Patients with advanced heart disease who received an experimental stem cell therapy showed slight improvements in blood pumping but no change in most of their symptoms, US researchers said Saturday.

Study authors described the trial as the largest to date to examine stem cell therapy as a route to repairing the heart in patients with chronic ischemic heart disease and left ventricular dysfunction.

Previous studies have established that the approach is safe in human patients, but none had examined how well it worked on a variety of heart ailments.

The clinical trial involved 92 patients, with an average age of 63, who were picked at random to get either a placebo or a series of injections of their own stem cells, taken from their bone marrow, into damaged areas of their hearts.

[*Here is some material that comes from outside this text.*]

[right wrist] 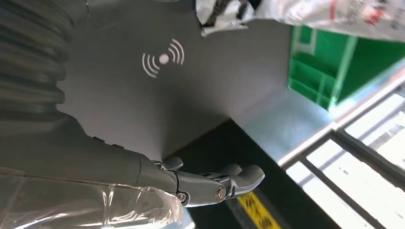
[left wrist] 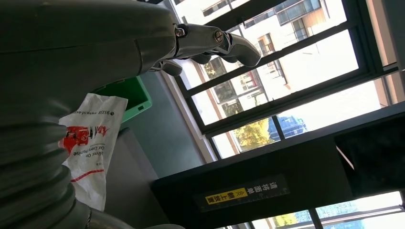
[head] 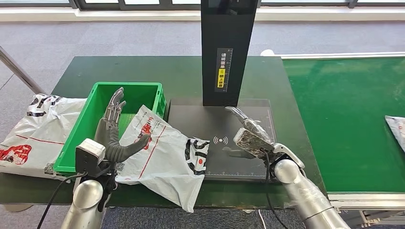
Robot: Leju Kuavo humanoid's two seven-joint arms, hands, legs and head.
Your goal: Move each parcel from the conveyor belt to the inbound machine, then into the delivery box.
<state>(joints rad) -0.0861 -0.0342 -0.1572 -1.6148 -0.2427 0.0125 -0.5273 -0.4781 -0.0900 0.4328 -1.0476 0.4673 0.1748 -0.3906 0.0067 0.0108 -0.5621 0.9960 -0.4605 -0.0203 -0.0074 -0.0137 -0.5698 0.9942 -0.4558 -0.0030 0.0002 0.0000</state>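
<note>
L hand (head: 112, 129) spread wide, nothing held | parcel (head: 165, 157) half over green box (head: 95, 102) rim, half on scanner plate (head: 239, 157) – not yet boxed | R hand (head: 248, 131) open, clear of scan zone

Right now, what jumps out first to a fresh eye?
A white parcel with red print sprawls from the green delivery box onto the black inbound machine, below the raised left hand. The right hand hovers open over the machine's pad. Another parcel waits on the conveyor belt.
</note>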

The patients -- 82 of whom were men -- all had chronic heart disease, along with either heart failure or angina or both, and their left ventricles were pumping at less than 45 percent of capacity.

None of the participants in the study were eligible for revascularization surgery, such as coronary bypass to restore blood flow, because their heart disease was so advanced.

Those who received the stem cell therapy saw a small but significant boost in the heart's ability to pump blood, measuring the increase from the heart's main pumping chamber at 2.7 percent more than placebo patients.

The treatment worked best in the youngest patients, those under 62, according to the analysis which was done after six months of treatment.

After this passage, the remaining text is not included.